■ **PROBLEM TO WORK ON**
A verbatim repetition of the data below is requested, without images.

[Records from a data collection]
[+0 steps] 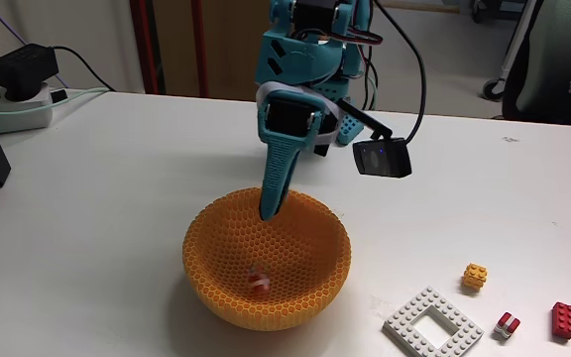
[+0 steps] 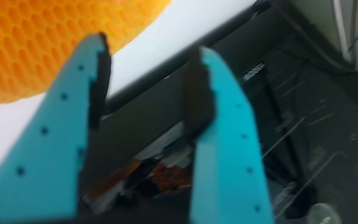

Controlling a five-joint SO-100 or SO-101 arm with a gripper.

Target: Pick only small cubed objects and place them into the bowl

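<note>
The tool [image 1: 269,210] is hanging spread and empty over the bowl [image 1: 216,288], one striped cube [image 1: 257,281] inside; next comes the yellow cube [image 1: 475,276] near the table's front right corner.

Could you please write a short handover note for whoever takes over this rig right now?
End effector: open and empty in the wrist view, poised over the orange bowl's far rim in the fixed view.
Done: one red-and-white striped cube lies inside the bowl.
Left: the yellow-orange cube and the second striped cube sit on the table to the bowl's right.
Leave alone: the white square frame plate and the longer red brick.
</note>
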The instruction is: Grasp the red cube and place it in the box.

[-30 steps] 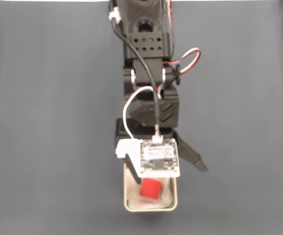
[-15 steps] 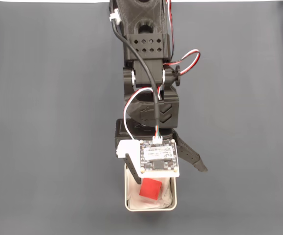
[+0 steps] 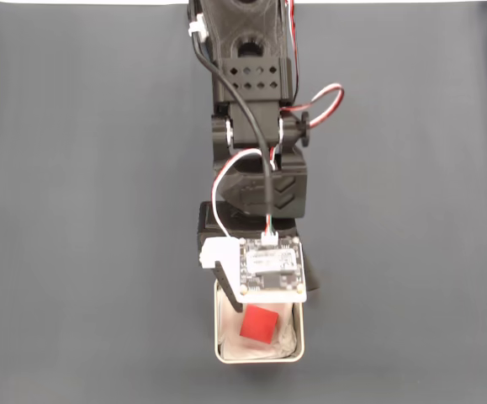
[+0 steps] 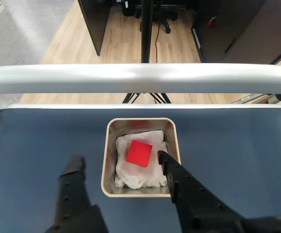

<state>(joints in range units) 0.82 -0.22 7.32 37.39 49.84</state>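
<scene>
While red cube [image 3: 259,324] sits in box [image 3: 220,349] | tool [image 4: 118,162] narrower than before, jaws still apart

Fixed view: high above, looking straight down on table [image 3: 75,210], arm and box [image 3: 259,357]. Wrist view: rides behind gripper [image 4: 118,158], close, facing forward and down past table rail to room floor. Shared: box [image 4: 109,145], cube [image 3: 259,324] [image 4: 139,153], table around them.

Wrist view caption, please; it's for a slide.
Red cube lying on the white lining inside the box, the open end effector hovering beside it.
</scene>
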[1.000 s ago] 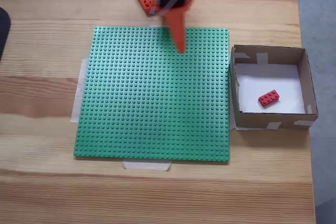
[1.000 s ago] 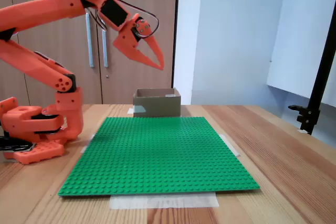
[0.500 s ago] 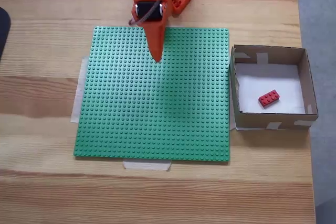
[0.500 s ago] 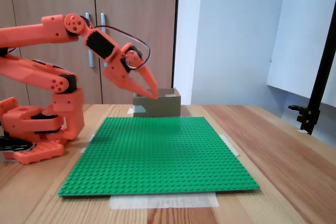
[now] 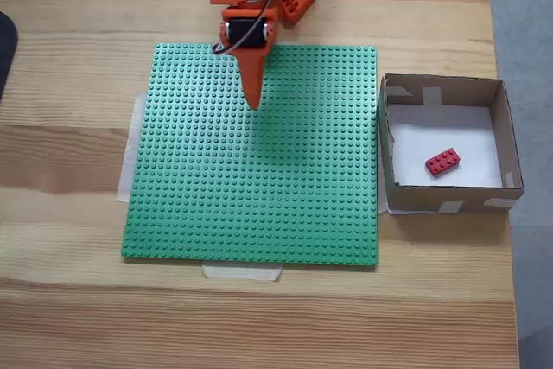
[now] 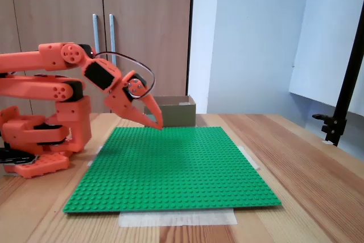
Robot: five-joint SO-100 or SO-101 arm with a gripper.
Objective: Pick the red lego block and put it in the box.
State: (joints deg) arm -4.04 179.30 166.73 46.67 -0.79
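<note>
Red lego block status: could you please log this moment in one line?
small red plastic lego block: in brown cardboard box | hand: shut, empty, over green baseplate

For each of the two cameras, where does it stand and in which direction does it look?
A fixed view: above the table, looking straight down; the gripper points over the green baseplate, and the red lego block lies in the box.
Another fixed view: low at the table edge, looking level across; arm and base show left.
Both share gripper, baseplate, box.
</note>
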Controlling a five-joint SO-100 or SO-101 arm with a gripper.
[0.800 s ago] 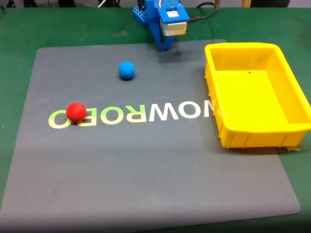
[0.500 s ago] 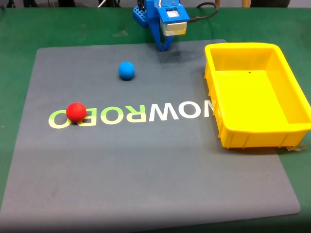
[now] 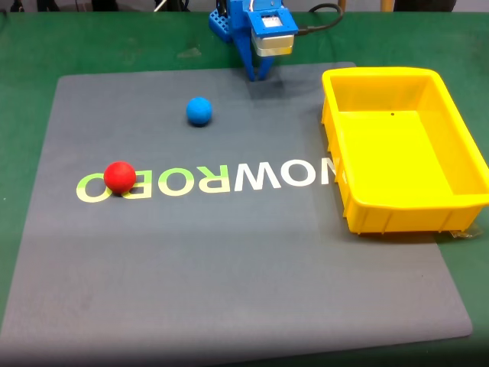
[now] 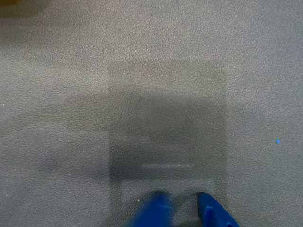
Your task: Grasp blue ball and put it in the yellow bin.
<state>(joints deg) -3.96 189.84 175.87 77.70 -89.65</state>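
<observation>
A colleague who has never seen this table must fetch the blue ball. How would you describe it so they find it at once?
In the fixed view, start at the grey mat with the pale lettering across its middle. The blue ball lies above that lettering, left of the yellow bin and nearer the arm's base. Its matte blue colour sets it apart from the same-sized red ball resting on the letters.

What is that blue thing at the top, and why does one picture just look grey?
The blue thing is a small robot arm. Its gripper, the pinching part, points down at the grey mat. One camera stands still and sees everything: a blue ball, a red ball on the letters, and an empty yellow bin on the right. The other camera rides on the arm, looking straight down, so it sees grey mat and the gripper fingertips at the bottom. The gripper holds nothing. I can't tell whether it is open or shut.
</observation>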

■ **REPLY TO THE EXERCISE**
[+0 steps] 
[+0 steps] 

Controlling a five-joint SO-100 or SO-101 arm with a gripper.

Target: Pick only small cubed objects and place them into the bowl

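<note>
The tool [image 1: 269,210] is hanging spread and empty over the bowl [image 1: 216,288], one striped cube [image 1: 257,281] inside; next comes the yellow cube [image 1: 475,276] near the table's front right corner.

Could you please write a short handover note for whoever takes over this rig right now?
End effector: open and empty in the wrist view, poised over the orange bowl's far rim in the fixed view.
Done: one red-and-white striped cube lies inside the bowl.
Left: the yellow-orange cube and the second striped cube sit on the table to the bowl's right.
Leave alone: the white square frame plate and the longer red brick.
</note>
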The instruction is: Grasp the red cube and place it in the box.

[-30 steps] 
[-15 steps] 
[+0 steps] 
[+0 steps] 

<state>(joints in range units) 0.82 -0.22 7.32 37.39 49.84</state>
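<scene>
While red cube [image 3: 259,324] sits in box [image 3: 220,349] | tool [image 4: 118,162] narrower than before, jaws still apart

Fixed view: high above, looking straight down on table [image 3: 75,210], arm and box [image 3: 259,357]. Wrist view: rides behind gripper [image 4: 118,158], close, facing forward and down past table rail to room floor. Shared: box [image 4: 109,145], cube [image 3: 259,324] [image 4: 139,153], table around them.

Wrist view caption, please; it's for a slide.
Red cube lying on the white lining inside the box, the open end effector hovering beside it.
</scene>
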[1.000 s ago] 
[1.000 s ago] 
[0.500 s ago] 
[0.500 s ago] 
[now] 
[now] 
Robot: five-joint SO-100 or SO-101 arm with a gripper.
Objective: Pick the red lego block and put it in the box.
State: (joints deg) arm -4.04 179.30 166.73 46.67 -0.79
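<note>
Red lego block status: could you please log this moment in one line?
small red plastic lego block: in brown cardboard box | hand: shut, empty, over green baseplate

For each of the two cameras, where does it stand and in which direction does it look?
A fixed view: above the table, looking straight down; the gripper points over the green baseplate, and the red lego block lies in the box.
Another fixed view: low at the table edge, looking level across; arm and base show left.
Both share gripper, baseplate, box.
</note>
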Controlling a five-joint SO-100 or SO-101 arm with a gripper.
[0.800 s ago] 
[0.500 s ago] 
[now] 
[now] 
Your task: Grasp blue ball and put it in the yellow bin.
<state>(joints deg) -3.96 189.84 175.87 77.70 -89.65</state>
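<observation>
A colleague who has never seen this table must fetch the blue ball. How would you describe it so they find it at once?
In the fixed view, start at the grey mat with the pale lettering across its middle. The blue ball lies above that lettering, left of the yellow bin and nearer the arm's base. Its matte blue colour sets it apart from the same-sized red ball resting on the letters.

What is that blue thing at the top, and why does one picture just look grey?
The blue thing is a small robot arm. Its gripper, the pinching part, points down at the grey mat. One camera stands still and sees everything: a blue ball, a red ball on the letters, and an empty yellow bin on the right. The other camera rides on the arm, looking straight down, so it sees grey mat and the gripper fingertips at the bottom. The gripper holds nothing. I can't tell whether it is open or shut.
</observation>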

Nothing remains to be written for this exercise.